Éric entra dans le bureau de Patrick et regarda autour de lui. Le directeur des achats n’était pas là, mais il était clair qui occupait cet espace. Les photos sur le mur racontaient l’histoire d’un compétiteur. Au cégep et à l’université, Patrick avait été défenseur dans une équipe de hockey rarement perdante. Il y avait aussi un diplôme encadré en administration des affaires sur le mur.

“T’as l’air un peu perdu,” dit une voix soudainement.

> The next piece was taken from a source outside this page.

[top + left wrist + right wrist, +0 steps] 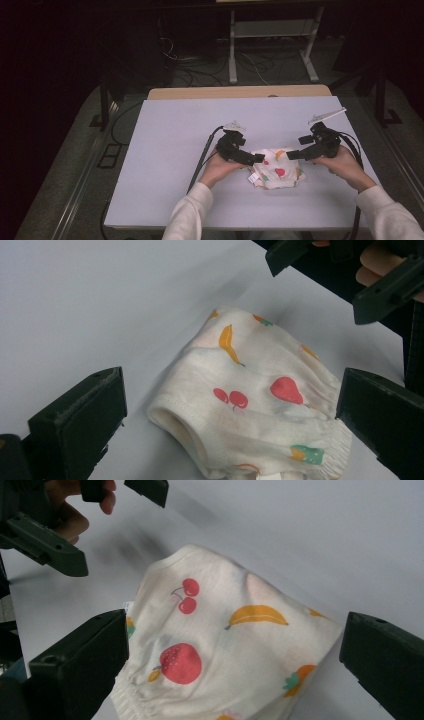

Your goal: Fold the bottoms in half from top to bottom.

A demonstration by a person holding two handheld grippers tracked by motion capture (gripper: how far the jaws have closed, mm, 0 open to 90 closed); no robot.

Éric se retourna et vit un homme bien habillé. Le directeur des achats avait examiné des documents et ferma résolument le tiroir d’un classeur. Puis il fit signe à Éric de s’asseoir à côté du grand bureau en métal. Patrick traversa l’office à grands pas et s’assit en face du jeune ingénieur. Les présentations se faisaient sans poignée de main.  

“Nous avons un problème avec un joint, Éric a commencé. “J’ai parlé avec une entreprise qui pourrait nous aider, mais comment puis-je les faire mettre sur la liste des fournisseurs approuvés pour que je puisse commander auprès d’eux?”

Patrick sourit et se souvint du temps lorsqu’il était un jeune acheteur lui-même, au début de sa carrière.

“Ce n’est pas si simple que ça, commença-t-il patiemment. “Tout d’abord, quel est le prix de ces joints?”

“Je ne sais pas,” Éric répondit avec hésitation.

“Eh bien, c’est déjà ton premier problème ça, Patrick a répondu. “Et quelle est la quantité minimale de commande que nous devrons acheter de cette enterprise?”

“Je ne sais pas non plus”, répondit Éric.

“C’est donc ton deuxième problem”, Patrick a poursuivi. “Écoute, on ne t’a probablement pas appris ça à l’école des ingénieurs, mais ça ne sert à rien pour une entreprise comme la nôtre d’acheter beaucoup de marchandise et de la conserver en entrepôt. Ça bloque la circulation d’argent liquide et ça prend de la place qui coûte cher.”

Patrick interrompait son petit cours en gestion d’affaires et se souvenait du travail administratif qui l’attendait sur son bureau.

“Cette entreprise, fournit-elle autre chose que des joints? Je reçois constamment des notifications concernant des articles en rupture de stock de la part du département des opérations. Ces pièces sont toutes faites en caoutchouc ou en plastique.”

“Nous avons seulement parlé des capacités de leurs joints”, Éric répondit. “C’est mon plus grand problème en ce moment.”

Patrick commença à perdre sa patience. Éric avait vu quelque chose s’énerver sur le visage de l’ancien défenseur.

“Eh bien, MON plus grand problème en ce moment, ce sont des fournisseurs qui facturent trop, ne peuvent pas livrer à temps et qui ne peuvent pas fournir plus d’un type de produit. Il y a un coût pour faire affaire avec un fournisseur. On ne t’a pas appris ça à l’école des ingénieurs non plus n’est-ce pas?”

“Non, en effet”, Éric répondit tranquillement.

Patrick savait qu’il avait frappé le jeune homme durement. Il sourit et atténua son ton.

“Écoute, nous n’avons pas une relation si solide que ça avec notre fournisseur actuel de joints, tu sais”, dit le directeur des achats. “Mais l’essentiel est que leur prix est le plus bas. Et en plus, ce n’est qu’un joint en caoutchouc. Ce n’est pas comme si c’était un moteur diesel ou quelque chose.”

Éric avait l’air confus. Patrick jeta un coup d’œil sur sa montre et se leva pour mettre fin à la réunion.

“J’attends un appel à 11 heures”, dit-il d’un ton neutre. “Si tu veux que je prenne cette autre entreprise en considération, aiguise tes patins et prépare-toi à jouer la prochaine fois.”

Éric se leva lentement, remercia Patrick pour son temps et sortit du bureau d’un air abattu. Il savait qu’il devait aller dire à son patron que les choses n’allaient pas bien – et qu’il devait toujours résoudre le problème des joints qui coulaient.